# What you should do
Return exactly the lines below, starting with the one that has "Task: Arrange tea" and going on through the one that has "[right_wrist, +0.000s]".
------------------------------------------------------------------------
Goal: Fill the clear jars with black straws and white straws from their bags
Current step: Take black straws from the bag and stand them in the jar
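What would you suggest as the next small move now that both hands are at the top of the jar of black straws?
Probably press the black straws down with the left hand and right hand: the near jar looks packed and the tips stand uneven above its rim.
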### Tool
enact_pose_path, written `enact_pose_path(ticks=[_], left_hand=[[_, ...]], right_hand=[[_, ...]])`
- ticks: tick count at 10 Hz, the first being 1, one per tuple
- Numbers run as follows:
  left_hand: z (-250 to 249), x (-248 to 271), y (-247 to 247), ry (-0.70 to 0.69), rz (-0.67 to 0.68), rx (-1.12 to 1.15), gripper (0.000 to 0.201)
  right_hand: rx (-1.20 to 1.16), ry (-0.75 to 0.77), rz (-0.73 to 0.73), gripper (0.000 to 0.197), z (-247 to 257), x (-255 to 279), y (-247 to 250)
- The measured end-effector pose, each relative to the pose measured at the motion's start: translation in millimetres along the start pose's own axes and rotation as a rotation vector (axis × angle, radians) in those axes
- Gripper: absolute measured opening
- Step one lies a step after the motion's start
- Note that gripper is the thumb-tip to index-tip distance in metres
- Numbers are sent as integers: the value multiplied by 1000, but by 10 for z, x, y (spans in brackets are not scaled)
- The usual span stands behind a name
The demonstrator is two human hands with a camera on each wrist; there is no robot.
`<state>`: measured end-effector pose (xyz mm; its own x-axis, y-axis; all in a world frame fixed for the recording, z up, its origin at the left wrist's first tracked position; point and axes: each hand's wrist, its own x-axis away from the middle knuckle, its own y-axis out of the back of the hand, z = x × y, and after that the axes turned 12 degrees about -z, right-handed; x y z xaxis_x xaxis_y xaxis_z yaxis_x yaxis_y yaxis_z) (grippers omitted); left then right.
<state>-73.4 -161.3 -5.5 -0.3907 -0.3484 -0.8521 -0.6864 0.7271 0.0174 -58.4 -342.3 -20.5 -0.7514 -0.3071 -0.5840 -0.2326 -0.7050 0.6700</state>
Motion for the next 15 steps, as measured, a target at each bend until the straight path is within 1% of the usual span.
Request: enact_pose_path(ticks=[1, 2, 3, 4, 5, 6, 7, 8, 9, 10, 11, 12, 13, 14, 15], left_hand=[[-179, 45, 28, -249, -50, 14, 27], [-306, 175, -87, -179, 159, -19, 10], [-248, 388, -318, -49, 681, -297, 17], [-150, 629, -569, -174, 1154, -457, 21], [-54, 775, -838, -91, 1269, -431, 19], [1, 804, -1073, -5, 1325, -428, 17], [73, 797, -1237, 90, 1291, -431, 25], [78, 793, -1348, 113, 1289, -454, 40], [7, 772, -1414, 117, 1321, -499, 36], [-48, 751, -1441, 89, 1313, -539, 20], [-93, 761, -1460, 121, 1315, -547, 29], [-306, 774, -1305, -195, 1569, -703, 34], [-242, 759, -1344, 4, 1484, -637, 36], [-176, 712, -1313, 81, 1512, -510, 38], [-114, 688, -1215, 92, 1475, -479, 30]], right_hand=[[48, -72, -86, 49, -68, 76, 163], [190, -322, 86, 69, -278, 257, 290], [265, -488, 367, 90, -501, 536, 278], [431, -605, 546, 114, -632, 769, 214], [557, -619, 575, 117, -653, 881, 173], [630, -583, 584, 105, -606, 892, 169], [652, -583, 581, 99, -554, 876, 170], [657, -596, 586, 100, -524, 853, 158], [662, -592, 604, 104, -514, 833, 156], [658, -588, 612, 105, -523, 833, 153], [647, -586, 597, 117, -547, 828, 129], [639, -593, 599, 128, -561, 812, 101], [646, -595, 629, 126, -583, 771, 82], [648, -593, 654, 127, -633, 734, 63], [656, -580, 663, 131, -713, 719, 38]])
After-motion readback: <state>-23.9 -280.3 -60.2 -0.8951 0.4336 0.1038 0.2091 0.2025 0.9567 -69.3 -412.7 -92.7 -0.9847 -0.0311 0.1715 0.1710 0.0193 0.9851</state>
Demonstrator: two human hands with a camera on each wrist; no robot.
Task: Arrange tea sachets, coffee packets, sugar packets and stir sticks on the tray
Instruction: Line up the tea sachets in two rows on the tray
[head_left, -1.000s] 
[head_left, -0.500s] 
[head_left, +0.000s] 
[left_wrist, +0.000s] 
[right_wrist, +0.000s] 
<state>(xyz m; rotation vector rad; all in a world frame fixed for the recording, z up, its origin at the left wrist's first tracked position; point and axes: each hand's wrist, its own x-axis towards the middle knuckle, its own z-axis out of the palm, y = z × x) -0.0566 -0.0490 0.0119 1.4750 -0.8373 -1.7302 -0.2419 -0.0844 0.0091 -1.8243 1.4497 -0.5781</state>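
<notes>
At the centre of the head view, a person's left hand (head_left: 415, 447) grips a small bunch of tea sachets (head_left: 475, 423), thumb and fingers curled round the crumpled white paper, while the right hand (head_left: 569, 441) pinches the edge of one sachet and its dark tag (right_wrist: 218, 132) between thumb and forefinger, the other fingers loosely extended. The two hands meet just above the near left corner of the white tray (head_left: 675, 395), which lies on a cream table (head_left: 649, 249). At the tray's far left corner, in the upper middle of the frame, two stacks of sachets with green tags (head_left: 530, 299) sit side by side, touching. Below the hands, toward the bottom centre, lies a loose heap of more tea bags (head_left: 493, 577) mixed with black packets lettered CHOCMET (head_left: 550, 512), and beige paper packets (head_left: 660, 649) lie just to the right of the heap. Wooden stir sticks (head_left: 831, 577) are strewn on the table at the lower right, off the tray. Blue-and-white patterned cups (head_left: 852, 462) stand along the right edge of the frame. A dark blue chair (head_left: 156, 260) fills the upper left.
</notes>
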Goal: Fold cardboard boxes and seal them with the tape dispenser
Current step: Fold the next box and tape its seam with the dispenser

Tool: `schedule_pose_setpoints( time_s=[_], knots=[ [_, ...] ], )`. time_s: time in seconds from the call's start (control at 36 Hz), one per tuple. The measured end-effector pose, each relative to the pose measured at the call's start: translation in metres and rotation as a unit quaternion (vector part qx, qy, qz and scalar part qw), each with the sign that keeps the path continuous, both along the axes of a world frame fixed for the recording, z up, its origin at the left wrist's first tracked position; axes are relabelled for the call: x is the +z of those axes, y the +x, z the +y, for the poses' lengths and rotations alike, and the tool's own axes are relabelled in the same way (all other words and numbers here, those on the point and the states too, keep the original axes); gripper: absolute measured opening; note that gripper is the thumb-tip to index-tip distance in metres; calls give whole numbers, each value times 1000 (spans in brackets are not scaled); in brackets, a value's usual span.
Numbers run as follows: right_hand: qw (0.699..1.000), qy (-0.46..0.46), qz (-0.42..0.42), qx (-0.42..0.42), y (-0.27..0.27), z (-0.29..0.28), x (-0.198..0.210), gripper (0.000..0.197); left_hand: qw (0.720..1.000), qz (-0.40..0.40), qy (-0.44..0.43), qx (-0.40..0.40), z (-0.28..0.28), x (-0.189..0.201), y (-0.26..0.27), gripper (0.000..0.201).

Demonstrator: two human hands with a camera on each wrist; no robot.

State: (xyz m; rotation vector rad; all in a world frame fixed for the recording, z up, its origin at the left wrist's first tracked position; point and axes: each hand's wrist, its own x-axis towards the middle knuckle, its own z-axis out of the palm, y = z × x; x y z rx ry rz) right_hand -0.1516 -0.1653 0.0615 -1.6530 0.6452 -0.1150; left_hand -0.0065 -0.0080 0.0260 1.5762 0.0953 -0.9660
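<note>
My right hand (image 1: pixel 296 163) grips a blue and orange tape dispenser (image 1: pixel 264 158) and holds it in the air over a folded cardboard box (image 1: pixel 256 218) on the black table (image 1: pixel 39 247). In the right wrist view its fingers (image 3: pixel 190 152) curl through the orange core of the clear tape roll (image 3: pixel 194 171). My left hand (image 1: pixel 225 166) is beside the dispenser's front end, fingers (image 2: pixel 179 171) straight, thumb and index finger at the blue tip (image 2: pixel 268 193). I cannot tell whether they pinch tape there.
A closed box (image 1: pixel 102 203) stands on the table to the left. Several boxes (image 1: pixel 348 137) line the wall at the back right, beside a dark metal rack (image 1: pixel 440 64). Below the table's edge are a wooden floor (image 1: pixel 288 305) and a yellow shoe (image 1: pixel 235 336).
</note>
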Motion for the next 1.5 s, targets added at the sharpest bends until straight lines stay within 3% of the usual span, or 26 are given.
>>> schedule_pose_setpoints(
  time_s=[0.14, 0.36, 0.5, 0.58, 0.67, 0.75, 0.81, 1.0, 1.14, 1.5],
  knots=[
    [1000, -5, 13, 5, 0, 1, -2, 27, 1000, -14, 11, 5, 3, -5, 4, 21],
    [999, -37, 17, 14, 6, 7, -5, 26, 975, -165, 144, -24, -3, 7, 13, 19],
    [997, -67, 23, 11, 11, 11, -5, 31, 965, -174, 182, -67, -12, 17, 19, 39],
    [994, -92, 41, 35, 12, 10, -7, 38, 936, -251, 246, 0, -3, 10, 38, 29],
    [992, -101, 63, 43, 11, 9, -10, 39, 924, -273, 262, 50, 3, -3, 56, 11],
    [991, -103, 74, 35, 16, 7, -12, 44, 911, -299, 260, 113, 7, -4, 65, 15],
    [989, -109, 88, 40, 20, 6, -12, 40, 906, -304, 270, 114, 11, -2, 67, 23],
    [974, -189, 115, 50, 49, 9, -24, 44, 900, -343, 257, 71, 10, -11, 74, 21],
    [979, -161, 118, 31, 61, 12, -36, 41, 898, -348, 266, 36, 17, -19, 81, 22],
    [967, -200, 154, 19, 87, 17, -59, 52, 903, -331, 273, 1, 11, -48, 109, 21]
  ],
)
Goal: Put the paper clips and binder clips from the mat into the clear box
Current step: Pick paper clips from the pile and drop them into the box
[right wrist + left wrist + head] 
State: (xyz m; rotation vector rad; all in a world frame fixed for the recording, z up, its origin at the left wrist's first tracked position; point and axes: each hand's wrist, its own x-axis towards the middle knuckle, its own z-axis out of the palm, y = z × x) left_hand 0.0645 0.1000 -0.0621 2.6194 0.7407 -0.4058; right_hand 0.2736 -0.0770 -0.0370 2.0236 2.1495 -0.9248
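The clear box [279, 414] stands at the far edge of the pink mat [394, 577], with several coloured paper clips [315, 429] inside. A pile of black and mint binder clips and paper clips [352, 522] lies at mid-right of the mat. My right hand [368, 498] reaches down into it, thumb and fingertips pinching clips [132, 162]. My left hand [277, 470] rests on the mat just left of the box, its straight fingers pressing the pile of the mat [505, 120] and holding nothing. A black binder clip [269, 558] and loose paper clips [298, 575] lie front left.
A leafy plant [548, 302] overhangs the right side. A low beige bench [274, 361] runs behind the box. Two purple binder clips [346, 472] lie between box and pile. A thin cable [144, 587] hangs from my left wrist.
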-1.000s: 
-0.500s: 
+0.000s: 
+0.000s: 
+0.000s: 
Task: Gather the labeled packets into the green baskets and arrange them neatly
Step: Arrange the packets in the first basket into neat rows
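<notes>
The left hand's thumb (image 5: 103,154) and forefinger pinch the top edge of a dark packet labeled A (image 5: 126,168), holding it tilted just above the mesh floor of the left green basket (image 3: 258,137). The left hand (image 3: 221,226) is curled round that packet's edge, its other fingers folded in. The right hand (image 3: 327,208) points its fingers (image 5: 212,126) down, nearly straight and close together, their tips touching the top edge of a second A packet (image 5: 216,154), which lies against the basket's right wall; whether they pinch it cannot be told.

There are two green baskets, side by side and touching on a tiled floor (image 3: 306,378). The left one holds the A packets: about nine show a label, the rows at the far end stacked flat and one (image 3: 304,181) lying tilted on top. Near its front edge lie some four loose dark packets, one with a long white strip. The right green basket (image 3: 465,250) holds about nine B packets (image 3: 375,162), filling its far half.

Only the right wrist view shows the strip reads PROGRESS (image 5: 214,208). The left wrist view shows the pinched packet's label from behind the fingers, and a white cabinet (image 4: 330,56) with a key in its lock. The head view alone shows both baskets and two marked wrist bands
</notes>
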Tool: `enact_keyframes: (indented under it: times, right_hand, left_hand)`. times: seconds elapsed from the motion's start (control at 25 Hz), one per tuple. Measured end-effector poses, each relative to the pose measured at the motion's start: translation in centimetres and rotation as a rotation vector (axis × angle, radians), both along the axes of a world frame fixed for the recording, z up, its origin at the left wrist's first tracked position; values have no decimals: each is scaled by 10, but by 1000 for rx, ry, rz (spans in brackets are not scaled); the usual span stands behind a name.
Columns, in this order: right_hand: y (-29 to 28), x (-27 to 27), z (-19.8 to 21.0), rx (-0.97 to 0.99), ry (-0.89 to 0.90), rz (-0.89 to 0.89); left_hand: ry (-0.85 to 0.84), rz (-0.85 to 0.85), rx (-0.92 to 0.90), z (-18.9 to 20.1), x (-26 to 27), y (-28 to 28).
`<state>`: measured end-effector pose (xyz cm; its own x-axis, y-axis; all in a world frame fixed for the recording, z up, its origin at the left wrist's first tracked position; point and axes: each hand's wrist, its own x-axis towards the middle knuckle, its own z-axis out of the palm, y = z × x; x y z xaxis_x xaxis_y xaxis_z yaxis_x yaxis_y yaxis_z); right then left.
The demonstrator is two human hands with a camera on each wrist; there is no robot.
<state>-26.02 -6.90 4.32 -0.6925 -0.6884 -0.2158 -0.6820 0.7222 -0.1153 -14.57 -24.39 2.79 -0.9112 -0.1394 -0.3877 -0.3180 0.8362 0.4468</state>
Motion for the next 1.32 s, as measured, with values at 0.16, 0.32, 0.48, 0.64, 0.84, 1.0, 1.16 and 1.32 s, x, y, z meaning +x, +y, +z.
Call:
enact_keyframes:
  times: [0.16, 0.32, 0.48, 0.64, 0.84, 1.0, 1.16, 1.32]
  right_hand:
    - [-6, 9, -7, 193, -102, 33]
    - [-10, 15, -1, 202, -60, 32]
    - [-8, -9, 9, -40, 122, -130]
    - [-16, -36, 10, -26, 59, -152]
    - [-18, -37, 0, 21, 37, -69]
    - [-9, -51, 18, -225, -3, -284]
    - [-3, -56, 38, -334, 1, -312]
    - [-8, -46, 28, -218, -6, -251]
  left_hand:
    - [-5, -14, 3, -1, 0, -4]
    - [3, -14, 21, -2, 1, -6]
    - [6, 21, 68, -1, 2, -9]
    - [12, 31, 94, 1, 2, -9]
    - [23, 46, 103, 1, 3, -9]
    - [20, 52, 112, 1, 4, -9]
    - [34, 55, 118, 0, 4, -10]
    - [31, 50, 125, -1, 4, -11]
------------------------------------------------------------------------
# Problem solution
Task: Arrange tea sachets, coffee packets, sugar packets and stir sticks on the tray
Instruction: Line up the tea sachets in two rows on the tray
[head_left, -1.000s] 
[head_left, -0.500s] 
[head_left, +0.000s] 
[left_wrist, +0.000s] 
[right_wrist, +0.000s] 

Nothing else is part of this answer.